In Mangoo & Anr Vs State of Madhya Pradesh, AIR 1995 SC 959, this Court while dealing with the evidence of a child witness observed that there was always scope to tutor the child, however, it cannot alone be a ground to come to the conclusion that the child witness must have been tutored. The Court must determine as to whether the child has been tutored or not. It can be ascertained by examining the evidence and from the contents thereof as to whether there are any traces of tutoring.
In Panchhi & Ors Vs State of UP AIR 1998 SC 2726, this Court while placing reliance upon a large number of its earlier judgments observed that the testimony of a child witness must find adequate corroboration before it is relied on. However, it is more a rule of practical wisdom than of law.The evidence of a child must reveal that he was able to discern between right and wrong and the court may find out from the cross-examination whether the defence lawyer could bring anything to indicate that the child could not differentiate between right and wrong. The court may ascertain his suitability as a witness by putting questions to him and even if no such questions had been put, it may be gathered from his evidence as to whether he fully understood the implications of what he was saying and whether he stood discredited in facing a stiff cross-examination. A child witness must be able to understand the sanctity of giving evidence on a oath and the import of the questions that were being put to him. (Vide: Himmat Sukhadeo Wahurwagh & Ors Vs State of Maharashtra, AIR 2009 SC 2292).

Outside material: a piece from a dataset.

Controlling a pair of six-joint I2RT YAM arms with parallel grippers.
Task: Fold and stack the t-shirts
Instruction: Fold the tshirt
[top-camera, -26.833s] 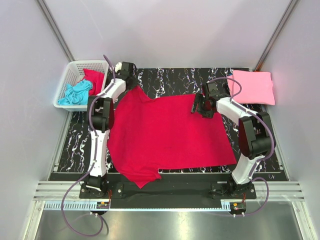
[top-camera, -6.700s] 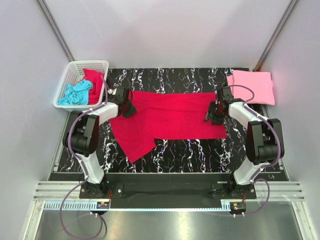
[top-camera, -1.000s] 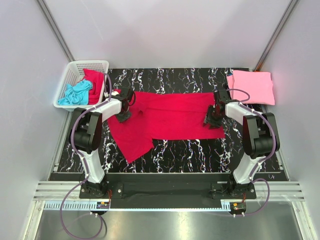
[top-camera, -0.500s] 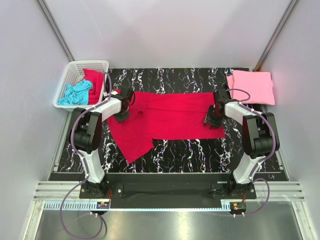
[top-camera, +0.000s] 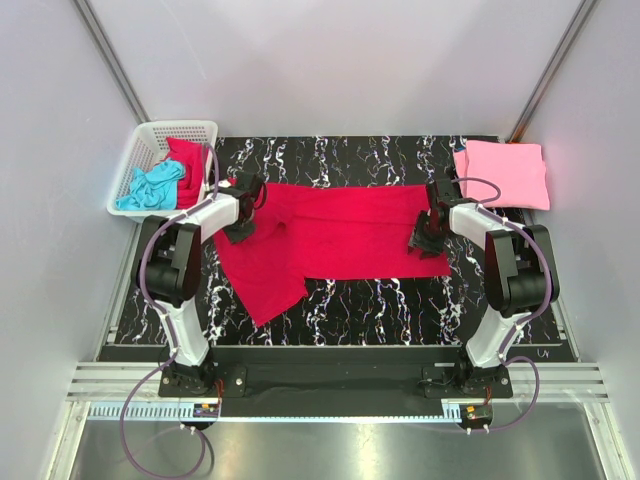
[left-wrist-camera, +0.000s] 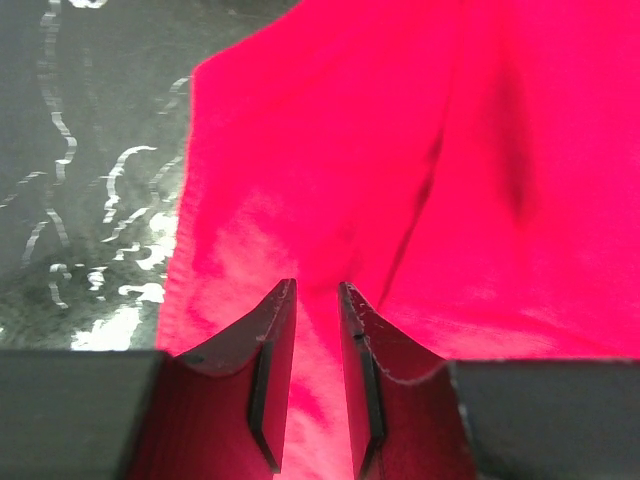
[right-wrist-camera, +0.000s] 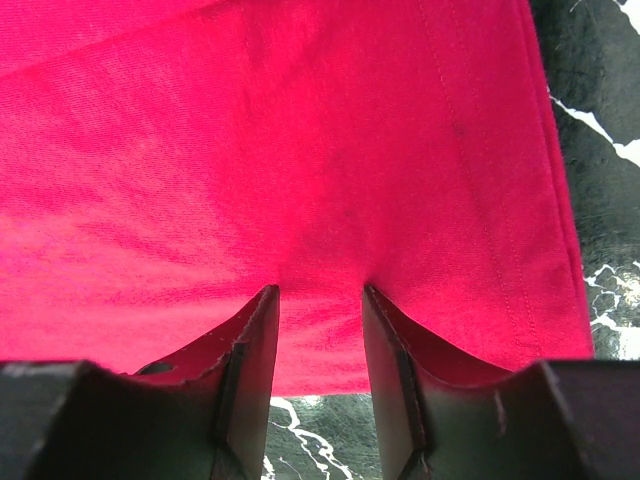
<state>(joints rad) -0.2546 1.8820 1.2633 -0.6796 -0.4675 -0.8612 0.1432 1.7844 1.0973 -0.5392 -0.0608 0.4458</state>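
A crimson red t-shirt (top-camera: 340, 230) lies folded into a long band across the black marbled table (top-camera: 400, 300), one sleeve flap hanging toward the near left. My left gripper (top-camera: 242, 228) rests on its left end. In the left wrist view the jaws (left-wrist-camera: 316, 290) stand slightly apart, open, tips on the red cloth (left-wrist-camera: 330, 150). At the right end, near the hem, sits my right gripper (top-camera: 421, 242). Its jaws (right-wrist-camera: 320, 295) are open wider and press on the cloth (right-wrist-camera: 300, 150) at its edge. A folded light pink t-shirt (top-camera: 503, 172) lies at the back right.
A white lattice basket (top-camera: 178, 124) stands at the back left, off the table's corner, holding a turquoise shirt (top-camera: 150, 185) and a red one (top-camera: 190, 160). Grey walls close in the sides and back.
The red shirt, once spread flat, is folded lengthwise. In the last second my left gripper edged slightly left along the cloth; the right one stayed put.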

In State of UP Vs Krishna Master & Ors AIR 2010 SC 3071, this Court held that there is no principle of law that it is inconceivable that a child of tender age would not be able to recapitulate the facts in his memory. A child is always receptive to abnormal events which take place in his life and would never forget 9those events for the rest of his life. The child may be able to recapitulate carefully and exactly when asked about the same in the future. In case the child explains the relevant events of the crime without improvements or embellishments, and the same inspire confidence of the Court, his deposition does not require any corroboration whatsoever. The child at a tender age is incapable of having any malice or ill will against any person. Therefore, there must be something on record to satisfy the Court that something had gone wrong between the date of incident and recording evidence of the child witness due to which the witness wanted to implicate the accused falsely in a case of a serious nature.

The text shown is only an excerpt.